Dataset records =
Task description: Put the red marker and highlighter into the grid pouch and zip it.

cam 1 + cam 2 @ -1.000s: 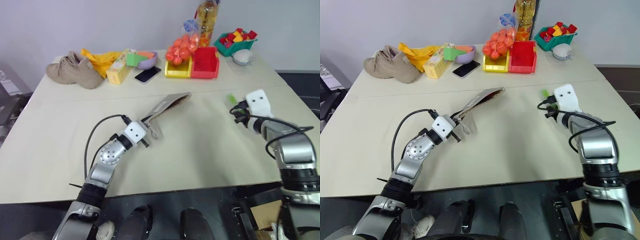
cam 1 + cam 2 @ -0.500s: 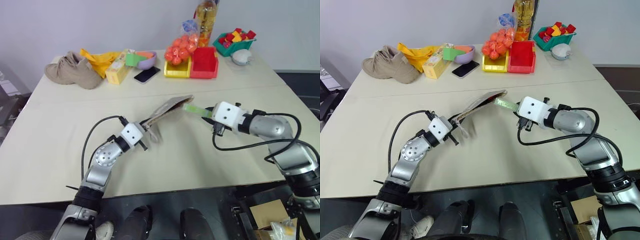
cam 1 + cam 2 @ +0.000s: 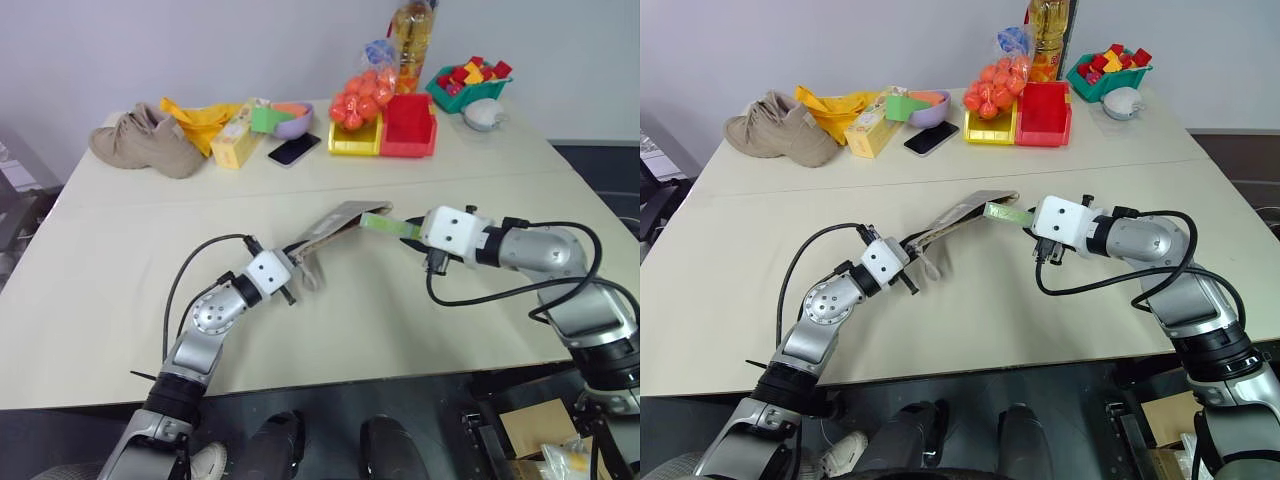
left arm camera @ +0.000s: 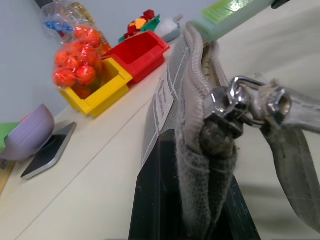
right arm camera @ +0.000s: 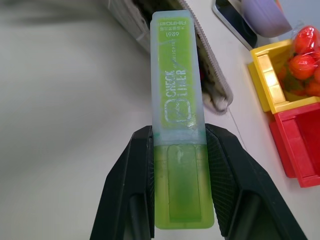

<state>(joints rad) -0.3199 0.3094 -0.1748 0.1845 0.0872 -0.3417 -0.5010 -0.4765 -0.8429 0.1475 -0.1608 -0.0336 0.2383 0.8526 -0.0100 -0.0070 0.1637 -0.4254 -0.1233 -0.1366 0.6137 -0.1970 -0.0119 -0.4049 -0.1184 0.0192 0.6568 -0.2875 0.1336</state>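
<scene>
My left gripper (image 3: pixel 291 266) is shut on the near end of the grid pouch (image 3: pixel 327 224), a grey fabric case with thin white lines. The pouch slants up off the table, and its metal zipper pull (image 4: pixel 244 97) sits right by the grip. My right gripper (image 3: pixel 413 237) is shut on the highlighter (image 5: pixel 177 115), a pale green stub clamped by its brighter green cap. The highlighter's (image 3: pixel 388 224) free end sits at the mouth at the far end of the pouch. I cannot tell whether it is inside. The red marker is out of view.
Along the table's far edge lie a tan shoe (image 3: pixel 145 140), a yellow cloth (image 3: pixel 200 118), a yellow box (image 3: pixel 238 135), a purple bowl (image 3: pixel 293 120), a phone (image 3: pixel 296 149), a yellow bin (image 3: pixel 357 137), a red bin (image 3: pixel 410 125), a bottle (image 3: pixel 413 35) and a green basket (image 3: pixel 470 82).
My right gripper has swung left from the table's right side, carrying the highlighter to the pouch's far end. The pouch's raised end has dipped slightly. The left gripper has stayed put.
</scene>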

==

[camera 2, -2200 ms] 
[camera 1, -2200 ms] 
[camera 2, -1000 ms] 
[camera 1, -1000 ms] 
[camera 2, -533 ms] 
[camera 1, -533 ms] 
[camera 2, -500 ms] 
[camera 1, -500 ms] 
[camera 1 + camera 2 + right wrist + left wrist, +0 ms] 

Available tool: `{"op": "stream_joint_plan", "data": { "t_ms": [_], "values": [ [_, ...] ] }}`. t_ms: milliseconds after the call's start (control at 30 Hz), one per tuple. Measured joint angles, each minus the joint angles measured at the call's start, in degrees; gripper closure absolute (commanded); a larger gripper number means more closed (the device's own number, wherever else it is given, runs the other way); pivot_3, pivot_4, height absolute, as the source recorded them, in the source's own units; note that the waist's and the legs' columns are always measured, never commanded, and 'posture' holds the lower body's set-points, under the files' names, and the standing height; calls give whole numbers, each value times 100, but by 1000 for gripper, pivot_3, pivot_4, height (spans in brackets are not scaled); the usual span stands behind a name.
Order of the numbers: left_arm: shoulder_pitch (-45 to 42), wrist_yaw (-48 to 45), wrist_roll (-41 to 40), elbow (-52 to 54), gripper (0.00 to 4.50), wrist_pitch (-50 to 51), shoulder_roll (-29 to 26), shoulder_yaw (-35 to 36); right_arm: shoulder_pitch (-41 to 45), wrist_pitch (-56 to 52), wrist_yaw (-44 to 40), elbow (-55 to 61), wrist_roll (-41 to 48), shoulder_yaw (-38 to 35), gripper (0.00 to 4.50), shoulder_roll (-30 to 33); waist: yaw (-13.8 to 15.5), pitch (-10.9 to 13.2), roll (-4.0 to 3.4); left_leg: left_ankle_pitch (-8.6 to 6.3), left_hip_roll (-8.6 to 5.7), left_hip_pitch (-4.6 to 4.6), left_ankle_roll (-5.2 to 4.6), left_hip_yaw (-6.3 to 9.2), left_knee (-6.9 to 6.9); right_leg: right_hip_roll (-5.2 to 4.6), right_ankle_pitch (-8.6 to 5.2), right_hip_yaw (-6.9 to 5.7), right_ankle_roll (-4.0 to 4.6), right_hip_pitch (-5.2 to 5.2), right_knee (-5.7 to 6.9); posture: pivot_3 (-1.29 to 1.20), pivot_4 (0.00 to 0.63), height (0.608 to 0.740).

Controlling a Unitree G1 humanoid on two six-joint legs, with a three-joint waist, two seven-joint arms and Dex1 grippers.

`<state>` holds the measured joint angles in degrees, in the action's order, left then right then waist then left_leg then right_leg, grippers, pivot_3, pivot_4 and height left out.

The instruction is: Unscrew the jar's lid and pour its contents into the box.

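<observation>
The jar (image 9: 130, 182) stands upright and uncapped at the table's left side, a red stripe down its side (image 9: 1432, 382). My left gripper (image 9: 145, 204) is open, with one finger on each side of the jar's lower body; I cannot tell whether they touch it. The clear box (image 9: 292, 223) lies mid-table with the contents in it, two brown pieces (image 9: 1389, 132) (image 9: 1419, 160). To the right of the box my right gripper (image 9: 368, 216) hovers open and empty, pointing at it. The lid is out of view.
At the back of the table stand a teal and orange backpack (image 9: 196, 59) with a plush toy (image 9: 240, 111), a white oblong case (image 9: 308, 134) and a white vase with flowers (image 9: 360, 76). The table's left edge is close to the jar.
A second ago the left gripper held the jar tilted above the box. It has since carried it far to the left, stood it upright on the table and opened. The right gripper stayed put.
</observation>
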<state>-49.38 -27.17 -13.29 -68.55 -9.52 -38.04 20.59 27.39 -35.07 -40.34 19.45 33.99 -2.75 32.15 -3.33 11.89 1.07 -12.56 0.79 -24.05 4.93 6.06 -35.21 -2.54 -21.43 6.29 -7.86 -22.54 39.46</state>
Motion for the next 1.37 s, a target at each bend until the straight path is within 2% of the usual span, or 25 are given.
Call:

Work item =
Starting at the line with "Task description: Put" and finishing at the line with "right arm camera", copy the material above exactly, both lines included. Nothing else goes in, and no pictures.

Answer for this exercise =
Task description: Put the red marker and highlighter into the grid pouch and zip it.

cam 1 + cam 2 @ -1.000s: 
cam 1 + cam 2 @ -0.500s: 
cam 1 + cam 2 @ +0.000s: 
left arm camera @ +0.000s: 
right arm camera @ +0.000s: 

This response contains the complete answer.